In the listing below, print exactly the lines from the first through the one that contains "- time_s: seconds".
● ● ● ● ●
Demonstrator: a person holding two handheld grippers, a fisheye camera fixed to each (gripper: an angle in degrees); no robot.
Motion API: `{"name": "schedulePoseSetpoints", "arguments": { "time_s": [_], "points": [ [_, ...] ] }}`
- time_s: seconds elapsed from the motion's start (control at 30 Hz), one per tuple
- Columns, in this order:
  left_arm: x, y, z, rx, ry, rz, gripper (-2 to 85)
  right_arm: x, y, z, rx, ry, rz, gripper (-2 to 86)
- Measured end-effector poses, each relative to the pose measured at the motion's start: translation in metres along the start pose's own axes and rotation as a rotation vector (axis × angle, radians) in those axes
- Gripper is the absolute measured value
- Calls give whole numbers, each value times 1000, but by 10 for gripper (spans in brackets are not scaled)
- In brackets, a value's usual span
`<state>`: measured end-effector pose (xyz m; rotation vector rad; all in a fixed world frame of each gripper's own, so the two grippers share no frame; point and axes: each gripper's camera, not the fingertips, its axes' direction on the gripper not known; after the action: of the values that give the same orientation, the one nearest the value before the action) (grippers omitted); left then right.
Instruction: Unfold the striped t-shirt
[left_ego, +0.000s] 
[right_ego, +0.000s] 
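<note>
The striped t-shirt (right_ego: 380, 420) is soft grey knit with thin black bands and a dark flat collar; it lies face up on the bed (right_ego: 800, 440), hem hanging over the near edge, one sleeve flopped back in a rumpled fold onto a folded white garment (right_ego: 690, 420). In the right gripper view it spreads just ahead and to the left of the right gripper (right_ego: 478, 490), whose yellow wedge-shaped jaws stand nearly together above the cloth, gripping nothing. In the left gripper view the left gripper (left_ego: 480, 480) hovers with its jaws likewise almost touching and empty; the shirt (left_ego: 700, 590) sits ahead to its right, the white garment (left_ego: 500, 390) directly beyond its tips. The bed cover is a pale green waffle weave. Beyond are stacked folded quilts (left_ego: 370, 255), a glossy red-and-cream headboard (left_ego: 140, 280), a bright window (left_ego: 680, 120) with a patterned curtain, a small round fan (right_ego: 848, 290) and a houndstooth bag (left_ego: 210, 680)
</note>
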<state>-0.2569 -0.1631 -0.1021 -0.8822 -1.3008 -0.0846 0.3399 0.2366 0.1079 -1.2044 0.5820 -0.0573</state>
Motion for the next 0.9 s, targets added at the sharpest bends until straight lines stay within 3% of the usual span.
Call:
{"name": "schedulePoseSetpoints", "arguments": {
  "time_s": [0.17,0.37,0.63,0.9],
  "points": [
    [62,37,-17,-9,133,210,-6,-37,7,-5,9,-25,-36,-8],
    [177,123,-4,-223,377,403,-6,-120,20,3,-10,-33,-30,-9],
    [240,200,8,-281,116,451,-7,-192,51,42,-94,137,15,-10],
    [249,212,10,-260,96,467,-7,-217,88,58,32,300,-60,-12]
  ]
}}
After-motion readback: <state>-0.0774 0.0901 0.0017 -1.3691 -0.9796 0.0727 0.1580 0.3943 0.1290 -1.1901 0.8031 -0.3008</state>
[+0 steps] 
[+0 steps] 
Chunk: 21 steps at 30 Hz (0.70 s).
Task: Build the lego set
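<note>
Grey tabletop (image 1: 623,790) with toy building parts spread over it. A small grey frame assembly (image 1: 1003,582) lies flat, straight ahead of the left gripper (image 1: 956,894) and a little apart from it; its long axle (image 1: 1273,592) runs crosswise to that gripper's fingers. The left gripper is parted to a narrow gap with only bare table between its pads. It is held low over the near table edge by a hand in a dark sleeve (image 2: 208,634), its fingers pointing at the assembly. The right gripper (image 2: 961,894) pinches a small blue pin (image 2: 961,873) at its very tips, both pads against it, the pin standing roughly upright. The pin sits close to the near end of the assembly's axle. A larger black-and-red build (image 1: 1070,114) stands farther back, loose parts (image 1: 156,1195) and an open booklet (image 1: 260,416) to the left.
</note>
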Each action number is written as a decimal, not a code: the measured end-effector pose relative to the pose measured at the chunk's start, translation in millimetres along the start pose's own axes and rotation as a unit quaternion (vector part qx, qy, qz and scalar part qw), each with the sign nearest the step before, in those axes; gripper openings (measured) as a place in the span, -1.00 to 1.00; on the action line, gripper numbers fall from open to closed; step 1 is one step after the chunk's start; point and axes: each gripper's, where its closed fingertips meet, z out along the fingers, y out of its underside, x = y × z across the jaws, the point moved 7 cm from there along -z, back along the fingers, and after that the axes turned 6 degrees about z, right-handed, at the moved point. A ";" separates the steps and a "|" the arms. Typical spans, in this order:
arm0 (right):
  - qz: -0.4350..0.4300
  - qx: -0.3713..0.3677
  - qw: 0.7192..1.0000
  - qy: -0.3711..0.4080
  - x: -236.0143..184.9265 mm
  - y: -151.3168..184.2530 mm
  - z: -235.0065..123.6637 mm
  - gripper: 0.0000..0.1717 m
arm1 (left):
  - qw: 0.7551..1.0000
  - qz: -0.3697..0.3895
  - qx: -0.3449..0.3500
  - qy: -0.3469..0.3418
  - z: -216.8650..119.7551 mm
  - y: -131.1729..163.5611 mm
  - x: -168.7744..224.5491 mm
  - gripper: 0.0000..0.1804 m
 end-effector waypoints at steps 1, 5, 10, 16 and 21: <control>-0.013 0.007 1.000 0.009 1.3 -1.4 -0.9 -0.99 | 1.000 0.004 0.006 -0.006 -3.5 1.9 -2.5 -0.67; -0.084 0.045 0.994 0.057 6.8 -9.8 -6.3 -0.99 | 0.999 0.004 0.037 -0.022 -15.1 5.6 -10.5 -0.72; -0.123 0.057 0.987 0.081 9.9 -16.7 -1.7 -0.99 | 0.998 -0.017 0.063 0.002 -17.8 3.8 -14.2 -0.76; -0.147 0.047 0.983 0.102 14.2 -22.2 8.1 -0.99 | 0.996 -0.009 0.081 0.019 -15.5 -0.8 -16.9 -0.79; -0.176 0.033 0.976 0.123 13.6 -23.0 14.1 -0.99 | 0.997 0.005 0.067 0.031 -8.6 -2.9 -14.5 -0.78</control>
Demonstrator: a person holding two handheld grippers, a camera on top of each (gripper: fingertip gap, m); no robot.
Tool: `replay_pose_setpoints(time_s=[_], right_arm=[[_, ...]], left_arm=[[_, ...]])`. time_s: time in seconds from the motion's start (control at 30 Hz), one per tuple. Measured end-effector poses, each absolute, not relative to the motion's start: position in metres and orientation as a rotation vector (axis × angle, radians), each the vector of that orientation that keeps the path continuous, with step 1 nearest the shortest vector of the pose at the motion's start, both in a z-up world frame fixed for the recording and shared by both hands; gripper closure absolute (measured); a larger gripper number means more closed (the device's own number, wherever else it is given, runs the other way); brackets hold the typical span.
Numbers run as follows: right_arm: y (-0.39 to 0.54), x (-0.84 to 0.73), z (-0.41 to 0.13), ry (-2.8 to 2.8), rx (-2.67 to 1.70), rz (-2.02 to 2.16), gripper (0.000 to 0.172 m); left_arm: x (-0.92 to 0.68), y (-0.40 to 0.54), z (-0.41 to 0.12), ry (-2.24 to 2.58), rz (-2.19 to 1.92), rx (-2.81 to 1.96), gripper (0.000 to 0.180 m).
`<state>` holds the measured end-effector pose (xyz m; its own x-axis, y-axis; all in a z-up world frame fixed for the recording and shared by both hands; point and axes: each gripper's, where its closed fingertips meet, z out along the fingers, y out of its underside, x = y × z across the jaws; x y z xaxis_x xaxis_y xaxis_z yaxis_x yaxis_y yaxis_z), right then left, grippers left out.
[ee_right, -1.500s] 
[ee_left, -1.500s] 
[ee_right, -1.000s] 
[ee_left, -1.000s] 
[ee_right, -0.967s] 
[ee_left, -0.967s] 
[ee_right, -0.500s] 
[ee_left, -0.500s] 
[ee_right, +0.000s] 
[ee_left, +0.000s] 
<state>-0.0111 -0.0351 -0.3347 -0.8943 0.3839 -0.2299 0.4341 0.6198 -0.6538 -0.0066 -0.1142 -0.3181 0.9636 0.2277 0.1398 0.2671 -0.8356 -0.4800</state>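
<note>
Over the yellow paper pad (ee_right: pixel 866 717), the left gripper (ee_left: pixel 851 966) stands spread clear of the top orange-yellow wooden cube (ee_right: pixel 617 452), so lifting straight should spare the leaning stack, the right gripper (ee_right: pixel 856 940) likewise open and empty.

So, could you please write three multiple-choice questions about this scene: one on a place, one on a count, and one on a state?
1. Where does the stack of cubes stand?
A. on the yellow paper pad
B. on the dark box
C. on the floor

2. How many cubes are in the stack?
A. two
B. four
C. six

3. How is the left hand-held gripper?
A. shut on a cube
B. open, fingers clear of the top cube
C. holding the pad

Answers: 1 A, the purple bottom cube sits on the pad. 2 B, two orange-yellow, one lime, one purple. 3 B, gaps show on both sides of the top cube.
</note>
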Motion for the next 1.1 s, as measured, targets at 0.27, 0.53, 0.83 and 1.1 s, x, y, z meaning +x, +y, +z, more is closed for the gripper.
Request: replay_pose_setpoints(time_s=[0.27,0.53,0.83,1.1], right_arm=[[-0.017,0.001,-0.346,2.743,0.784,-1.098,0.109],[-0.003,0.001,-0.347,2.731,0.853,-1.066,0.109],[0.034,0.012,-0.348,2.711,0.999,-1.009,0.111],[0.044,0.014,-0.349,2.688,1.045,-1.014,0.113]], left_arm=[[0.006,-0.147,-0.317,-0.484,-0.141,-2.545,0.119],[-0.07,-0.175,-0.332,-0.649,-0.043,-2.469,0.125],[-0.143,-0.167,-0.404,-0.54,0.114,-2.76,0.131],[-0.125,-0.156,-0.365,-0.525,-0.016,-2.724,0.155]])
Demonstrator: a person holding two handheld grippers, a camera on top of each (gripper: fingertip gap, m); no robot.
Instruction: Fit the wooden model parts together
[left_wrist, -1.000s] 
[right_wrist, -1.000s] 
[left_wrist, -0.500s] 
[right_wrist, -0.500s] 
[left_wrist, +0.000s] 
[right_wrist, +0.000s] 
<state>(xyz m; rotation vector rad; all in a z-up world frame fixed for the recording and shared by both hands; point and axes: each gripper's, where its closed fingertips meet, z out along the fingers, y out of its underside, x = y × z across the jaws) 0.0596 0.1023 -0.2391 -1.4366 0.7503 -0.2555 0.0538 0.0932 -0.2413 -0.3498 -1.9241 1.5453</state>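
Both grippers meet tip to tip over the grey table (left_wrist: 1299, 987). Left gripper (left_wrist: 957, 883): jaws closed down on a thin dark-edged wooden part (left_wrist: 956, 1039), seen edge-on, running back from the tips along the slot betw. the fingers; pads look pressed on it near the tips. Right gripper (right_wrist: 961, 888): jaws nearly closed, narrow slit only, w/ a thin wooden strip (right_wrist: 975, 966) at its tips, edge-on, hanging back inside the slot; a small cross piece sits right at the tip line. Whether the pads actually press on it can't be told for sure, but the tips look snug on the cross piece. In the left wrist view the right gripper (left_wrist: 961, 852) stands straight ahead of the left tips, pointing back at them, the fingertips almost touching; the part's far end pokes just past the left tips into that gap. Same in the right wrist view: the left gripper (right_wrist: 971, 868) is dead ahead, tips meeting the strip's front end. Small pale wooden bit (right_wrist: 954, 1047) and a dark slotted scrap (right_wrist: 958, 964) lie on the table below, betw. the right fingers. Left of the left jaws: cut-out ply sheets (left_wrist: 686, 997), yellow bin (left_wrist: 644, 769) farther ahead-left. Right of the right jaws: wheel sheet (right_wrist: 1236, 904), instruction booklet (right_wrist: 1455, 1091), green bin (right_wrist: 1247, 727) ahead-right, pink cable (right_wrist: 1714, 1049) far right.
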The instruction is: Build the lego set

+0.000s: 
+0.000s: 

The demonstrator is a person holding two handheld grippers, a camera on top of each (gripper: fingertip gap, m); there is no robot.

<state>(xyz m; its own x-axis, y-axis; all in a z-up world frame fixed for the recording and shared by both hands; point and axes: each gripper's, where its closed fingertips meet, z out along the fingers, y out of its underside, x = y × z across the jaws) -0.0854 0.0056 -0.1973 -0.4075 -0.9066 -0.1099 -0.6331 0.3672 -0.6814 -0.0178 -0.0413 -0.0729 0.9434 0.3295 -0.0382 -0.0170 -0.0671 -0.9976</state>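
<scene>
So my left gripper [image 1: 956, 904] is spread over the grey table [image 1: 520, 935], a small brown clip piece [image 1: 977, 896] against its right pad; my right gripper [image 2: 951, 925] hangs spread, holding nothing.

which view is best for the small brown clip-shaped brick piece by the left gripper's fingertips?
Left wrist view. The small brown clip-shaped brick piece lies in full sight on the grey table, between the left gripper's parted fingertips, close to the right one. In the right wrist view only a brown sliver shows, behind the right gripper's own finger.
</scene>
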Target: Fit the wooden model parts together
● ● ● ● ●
→ Task output:
Demonstrator: a person holding two handheld grippers, a fisheye camera fixed to each (gripper: an angle in degrees); no robot.
Motion API: `{"name": "schedulePoseSetpoints", "arguments": { "time_s": [_], "points": [ [_, ...] ] }}`
- time_s: seconds elapsed from the motion's start (control at 30 Hz), one per tuple

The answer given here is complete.